#### Directions:
Exactly reproduce the data from its first line through the line with "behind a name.", leaving out every line after it.

----- Information shown

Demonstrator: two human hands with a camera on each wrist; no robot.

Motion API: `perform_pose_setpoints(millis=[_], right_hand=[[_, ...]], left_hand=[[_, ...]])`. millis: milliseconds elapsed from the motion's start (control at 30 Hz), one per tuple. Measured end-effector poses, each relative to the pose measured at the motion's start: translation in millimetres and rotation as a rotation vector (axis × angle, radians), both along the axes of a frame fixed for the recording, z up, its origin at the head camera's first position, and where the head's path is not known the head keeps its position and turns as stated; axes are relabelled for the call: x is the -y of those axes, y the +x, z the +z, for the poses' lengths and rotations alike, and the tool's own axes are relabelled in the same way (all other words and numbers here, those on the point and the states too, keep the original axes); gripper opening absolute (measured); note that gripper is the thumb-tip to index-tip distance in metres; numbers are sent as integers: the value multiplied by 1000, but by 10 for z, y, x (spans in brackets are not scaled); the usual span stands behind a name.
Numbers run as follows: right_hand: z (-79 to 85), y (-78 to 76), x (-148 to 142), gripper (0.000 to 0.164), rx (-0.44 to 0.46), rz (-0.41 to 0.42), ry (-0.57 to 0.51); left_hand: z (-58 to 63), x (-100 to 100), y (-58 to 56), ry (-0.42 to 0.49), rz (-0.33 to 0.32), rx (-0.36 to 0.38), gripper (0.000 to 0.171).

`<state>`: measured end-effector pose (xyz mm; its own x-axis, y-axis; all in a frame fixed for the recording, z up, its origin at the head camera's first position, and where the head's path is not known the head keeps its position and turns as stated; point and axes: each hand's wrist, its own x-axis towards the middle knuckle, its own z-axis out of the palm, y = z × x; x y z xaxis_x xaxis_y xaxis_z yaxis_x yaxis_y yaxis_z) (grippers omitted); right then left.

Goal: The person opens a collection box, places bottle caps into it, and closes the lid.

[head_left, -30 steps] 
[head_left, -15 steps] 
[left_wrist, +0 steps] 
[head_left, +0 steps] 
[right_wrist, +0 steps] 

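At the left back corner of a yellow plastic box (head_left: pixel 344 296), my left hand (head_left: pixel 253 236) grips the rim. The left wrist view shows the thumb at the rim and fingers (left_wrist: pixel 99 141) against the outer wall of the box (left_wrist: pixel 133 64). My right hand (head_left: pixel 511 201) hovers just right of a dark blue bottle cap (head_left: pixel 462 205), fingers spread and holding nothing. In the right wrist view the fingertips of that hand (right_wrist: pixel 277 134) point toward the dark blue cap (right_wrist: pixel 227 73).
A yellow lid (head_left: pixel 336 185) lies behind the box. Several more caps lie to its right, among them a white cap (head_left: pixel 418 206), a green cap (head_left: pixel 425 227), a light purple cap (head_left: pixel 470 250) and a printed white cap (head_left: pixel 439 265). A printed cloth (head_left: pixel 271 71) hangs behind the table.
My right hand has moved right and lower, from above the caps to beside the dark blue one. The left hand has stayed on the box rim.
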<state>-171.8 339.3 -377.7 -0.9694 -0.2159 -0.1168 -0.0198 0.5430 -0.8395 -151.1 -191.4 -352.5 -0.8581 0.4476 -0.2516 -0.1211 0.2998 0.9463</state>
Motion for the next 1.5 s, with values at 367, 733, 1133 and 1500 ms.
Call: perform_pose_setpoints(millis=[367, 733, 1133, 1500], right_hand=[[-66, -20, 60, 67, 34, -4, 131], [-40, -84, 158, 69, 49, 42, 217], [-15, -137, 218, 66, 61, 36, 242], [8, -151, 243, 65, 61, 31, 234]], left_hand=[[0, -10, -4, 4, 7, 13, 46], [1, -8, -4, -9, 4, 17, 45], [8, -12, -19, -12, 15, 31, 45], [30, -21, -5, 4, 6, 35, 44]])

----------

#### Task solution:
Demonstrator: two human hands with a camera on each wrist; no robot.

Motion API: `perform_pose_setpoints(millis=[_], right_hand=[[_, ...]], left_hand=[[_, ...]])`. millis: milliseconds elapsed from the motion's start (control at 30 Hz), one per tuple. Measured end-effector poses, each relative to the pose measured at the motion's start: translation in millimetres and rotation as a rotation vector (axis × angle, radians), both along the axes of a frame fixed for the recording, z up, its origin at the head camera's first position, and where the head's path is not known the head keeps its position and turns as stated; axes are relabelled for the call: x is the -y of those axes, y the +x, z the +z, for the poses' lengths and rotations alike, and the tool's own axes are relabelled in the same way (all other words and numbers here, those on the point and the states too, keep the original axes); gripper opening absolute (measured); note that gripper is the thumb-tip to index-tip distance in metres; numbers are sent as integers: the value multiplied by 1000, but by 10 for z, y, x (spans in brackets are not scaled); the usual span stands behind a name.

No additional output will be produced.